Imagine que escritores como Rimbaud, Juan Rulfo, J.D. Salinger, entre outros, sofrem de uma doença em comum, uma síndrome que os impede de fazer pelo que são famosos, uma enfermidade que os faça querer matar a arte de escrever, a doença que séculos ficou sem nome: Síndrome de Bartleby – nomeada em homenagem a Bartleby, personagem do romance Bartleby, o escrivão de Herman Meville, que chega num ponto da vida onde prefere não fazer suas tarefas.

Essa síndrome é o centro da narrativa de Bartleby e Companhia do espanhol Enrique Vila-Matas, publicado no Brasil pela Cosac Naify, e traduzido por Maria Carolina de Araújo e Josely Vianna Baptista. A história gira em torno do diário – que logo é apresentado como notas de rodapé sem texto – de um corcunda que resolve diagnosticar todos os escritores que sofrem do tal Mal, da negação à arte de escrever. Muitos publicaram livros e depois tornaram-se reclusos, outros chegaram a negar tanto o ofício da escrita que não chegaram a publicar nada.

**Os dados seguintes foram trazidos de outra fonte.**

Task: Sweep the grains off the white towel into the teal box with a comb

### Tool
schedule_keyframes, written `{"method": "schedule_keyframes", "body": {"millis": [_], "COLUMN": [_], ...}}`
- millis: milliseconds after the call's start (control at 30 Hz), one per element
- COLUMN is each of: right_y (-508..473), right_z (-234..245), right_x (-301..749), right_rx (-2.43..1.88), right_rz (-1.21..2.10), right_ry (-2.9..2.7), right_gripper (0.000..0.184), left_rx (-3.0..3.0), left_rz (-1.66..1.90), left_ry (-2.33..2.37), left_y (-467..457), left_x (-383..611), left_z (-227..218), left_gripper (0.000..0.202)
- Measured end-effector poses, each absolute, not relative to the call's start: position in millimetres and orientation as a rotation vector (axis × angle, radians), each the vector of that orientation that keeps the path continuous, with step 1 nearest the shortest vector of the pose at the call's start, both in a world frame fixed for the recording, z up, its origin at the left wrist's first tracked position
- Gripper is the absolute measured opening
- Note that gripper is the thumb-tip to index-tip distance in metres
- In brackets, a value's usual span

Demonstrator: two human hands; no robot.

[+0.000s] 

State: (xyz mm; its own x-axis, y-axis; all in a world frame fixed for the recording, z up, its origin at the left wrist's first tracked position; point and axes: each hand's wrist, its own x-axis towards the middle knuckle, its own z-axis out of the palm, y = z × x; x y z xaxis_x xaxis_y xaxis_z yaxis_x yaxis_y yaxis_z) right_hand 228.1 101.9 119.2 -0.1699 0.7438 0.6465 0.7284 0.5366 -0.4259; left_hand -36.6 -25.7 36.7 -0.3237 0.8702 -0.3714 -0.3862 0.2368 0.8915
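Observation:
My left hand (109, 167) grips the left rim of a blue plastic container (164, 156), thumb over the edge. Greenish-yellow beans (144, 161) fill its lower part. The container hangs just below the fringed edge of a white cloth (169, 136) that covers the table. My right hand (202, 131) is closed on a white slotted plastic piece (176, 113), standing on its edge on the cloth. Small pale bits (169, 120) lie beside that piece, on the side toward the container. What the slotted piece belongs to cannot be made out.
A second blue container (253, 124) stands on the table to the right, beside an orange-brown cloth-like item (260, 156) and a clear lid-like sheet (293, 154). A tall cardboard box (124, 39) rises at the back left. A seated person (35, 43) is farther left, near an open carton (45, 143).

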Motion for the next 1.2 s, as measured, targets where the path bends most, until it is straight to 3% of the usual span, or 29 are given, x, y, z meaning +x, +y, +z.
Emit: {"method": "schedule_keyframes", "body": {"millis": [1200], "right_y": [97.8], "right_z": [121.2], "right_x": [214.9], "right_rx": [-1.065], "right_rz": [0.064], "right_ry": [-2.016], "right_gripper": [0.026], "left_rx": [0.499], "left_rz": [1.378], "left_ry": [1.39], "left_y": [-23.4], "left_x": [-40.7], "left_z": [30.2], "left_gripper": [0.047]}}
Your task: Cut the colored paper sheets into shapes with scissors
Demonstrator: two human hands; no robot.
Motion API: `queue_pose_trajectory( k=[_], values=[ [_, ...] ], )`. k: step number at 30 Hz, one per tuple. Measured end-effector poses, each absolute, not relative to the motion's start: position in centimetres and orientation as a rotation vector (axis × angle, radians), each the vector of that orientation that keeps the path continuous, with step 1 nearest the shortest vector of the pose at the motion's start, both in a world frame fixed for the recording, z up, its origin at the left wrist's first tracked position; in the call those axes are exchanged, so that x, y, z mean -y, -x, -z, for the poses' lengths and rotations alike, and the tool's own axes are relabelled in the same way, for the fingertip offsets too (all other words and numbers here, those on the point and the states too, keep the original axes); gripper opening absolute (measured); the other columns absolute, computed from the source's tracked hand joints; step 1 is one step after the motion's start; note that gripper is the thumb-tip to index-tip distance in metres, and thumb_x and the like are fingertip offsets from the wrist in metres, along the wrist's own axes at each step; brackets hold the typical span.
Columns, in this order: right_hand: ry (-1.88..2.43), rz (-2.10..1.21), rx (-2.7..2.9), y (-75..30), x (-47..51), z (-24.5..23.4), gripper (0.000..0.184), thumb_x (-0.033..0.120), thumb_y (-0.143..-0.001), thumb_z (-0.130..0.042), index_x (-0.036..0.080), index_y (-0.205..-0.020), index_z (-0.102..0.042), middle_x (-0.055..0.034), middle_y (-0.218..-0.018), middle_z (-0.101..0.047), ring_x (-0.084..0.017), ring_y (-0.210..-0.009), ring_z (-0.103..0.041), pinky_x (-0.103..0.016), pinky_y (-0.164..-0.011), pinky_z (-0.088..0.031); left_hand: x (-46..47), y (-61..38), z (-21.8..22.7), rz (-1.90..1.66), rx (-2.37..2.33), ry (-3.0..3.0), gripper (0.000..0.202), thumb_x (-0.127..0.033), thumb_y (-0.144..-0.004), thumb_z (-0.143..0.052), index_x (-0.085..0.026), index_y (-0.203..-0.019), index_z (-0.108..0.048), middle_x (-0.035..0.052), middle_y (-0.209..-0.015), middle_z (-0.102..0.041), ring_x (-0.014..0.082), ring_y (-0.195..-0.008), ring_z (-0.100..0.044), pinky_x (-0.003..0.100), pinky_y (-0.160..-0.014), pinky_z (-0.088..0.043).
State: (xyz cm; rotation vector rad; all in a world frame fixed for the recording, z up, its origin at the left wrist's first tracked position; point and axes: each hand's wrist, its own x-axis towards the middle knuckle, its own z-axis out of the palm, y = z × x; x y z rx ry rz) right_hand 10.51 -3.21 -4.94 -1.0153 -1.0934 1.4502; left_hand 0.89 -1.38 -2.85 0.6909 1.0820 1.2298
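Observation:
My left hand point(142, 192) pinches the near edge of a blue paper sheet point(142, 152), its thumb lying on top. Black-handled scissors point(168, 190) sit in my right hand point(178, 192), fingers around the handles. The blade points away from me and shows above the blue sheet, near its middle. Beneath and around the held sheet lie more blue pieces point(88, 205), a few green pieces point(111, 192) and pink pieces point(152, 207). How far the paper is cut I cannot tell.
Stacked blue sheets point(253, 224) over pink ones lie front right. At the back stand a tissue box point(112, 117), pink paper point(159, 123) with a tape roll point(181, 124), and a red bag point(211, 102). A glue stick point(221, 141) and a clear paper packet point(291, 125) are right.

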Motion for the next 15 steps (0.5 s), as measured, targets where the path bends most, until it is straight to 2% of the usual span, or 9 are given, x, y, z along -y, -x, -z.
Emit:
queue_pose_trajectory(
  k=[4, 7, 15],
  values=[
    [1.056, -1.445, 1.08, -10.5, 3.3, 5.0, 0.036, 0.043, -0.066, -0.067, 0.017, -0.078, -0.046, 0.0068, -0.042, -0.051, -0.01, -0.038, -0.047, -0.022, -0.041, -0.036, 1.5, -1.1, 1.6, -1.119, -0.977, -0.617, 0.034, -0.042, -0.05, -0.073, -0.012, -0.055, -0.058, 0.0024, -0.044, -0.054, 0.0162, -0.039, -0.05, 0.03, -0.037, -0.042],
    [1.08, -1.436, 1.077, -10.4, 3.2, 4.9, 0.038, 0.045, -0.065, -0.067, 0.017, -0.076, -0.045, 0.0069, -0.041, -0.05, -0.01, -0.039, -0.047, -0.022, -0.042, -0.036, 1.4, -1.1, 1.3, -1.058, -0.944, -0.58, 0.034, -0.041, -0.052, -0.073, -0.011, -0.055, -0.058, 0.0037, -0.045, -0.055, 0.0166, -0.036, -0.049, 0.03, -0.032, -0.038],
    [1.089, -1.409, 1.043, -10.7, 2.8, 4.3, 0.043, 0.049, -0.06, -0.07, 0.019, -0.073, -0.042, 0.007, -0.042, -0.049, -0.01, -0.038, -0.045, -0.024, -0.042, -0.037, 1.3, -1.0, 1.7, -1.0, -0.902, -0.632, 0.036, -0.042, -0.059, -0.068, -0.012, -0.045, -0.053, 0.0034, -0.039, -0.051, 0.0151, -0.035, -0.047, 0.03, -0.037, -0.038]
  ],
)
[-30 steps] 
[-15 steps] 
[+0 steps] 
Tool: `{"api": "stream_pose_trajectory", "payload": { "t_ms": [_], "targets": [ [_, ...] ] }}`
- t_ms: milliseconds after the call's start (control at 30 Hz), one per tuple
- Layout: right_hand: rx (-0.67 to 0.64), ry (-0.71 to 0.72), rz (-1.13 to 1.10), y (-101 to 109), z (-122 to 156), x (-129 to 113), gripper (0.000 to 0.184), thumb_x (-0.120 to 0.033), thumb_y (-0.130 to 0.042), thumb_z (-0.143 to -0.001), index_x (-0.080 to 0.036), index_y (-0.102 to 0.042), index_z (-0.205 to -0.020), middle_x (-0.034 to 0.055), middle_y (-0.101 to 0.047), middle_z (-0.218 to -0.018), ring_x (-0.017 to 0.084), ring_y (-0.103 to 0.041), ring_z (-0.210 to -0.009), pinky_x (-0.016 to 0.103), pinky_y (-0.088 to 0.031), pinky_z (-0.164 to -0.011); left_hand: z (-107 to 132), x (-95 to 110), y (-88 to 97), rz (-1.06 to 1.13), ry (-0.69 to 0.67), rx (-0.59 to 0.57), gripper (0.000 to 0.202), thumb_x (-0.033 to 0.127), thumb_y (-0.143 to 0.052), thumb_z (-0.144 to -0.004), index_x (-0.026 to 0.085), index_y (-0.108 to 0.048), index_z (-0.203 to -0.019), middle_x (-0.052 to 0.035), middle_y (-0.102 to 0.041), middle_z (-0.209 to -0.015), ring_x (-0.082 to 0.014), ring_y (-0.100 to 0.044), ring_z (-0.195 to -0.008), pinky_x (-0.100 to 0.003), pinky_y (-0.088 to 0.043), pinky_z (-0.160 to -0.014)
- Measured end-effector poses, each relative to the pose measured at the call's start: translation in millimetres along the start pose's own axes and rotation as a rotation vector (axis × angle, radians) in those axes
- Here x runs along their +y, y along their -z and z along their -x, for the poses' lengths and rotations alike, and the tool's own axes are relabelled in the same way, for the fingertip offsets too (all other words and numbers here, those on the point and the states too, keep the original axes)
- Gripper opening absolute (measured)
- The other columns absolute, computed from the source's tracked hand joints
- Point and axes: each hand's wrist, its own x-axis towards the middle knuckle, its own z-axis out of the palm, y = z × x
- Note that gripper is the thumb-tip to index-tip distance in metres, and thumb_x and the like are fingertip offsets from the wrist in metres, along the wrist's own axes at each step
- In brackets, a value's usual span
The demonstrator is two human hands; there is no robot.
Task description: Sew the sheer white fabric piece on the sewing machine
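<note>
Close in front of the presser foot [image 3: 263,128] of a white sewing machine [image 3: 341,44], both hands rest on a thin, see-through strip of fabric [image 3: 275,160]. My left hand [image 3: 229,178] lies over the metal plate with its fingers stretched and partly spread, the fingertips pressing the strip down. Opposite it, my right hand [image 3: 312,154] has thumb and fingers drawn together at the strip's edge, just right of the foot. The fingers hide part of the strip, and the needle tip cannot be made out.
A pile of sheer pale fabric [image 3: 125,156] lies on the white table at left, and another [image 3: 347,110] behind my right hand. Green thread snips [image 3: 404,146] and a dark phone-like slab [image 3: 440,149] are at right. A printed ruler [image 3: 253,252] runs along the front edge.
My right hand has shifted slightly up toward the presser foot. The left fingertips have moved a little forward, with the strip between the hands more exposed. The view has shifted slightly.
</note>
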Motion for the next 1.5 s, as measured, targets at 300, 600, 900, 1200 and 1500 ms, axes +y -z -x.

O diário do escritor é um tentativa dele mesmo de encerrar um jejum de vinte e cinco anos sem escrever e, como esclarece logo de ínicio, foi uma pausa contrária ao que fazia Kafka escrever, ou seja, seu pai. Contudo, o fio dessas notas de rodapé exemplificam essa doença em muitos não-escritores, alguns aspirantes que não conseguiram mover-se para publicar algo que mudasse a literatura mundial por mais que sua inteligência ou sua escrita pessoal em diários seja um exemplo notável de como trabalhar com palavras. Não obstante, nosso narrador cita um vencedor do Nobel que perdera a vontade de escrever após o falecimento da esposa e cita também José Saramago como o antagonista de uma história onde Paranoico Pérez é o autor de várias ideias que lhe foram roubadas e agora está fadado a um sucesso inexistente. Nem mesmo Duchamp escapa do estudo com seus anos de fama inerte mesmo após anos de silêncio.

O tom de diário pessoal é perdido logo no começo tornando-se uma teia de comentários, citações e estudos do personagem principal, aparentemente seu silêncio está finalmente quebrado e ele que dizia que suas notas seriam sem textos, acaba criando uma narrativa fluente, as notas viram paragráfos, muitas vezes impágaveis, como quando encontra Salinger em um ônibus em NY e seu diário, uma novela. Claro que o autor, Vila-Matas no caso, não entregaria tão fácil o ouro e escalar um momento pessoal do personagem principal para explicar mais um autor nunca publicado e assim voltar a narrativa de diário ao livro.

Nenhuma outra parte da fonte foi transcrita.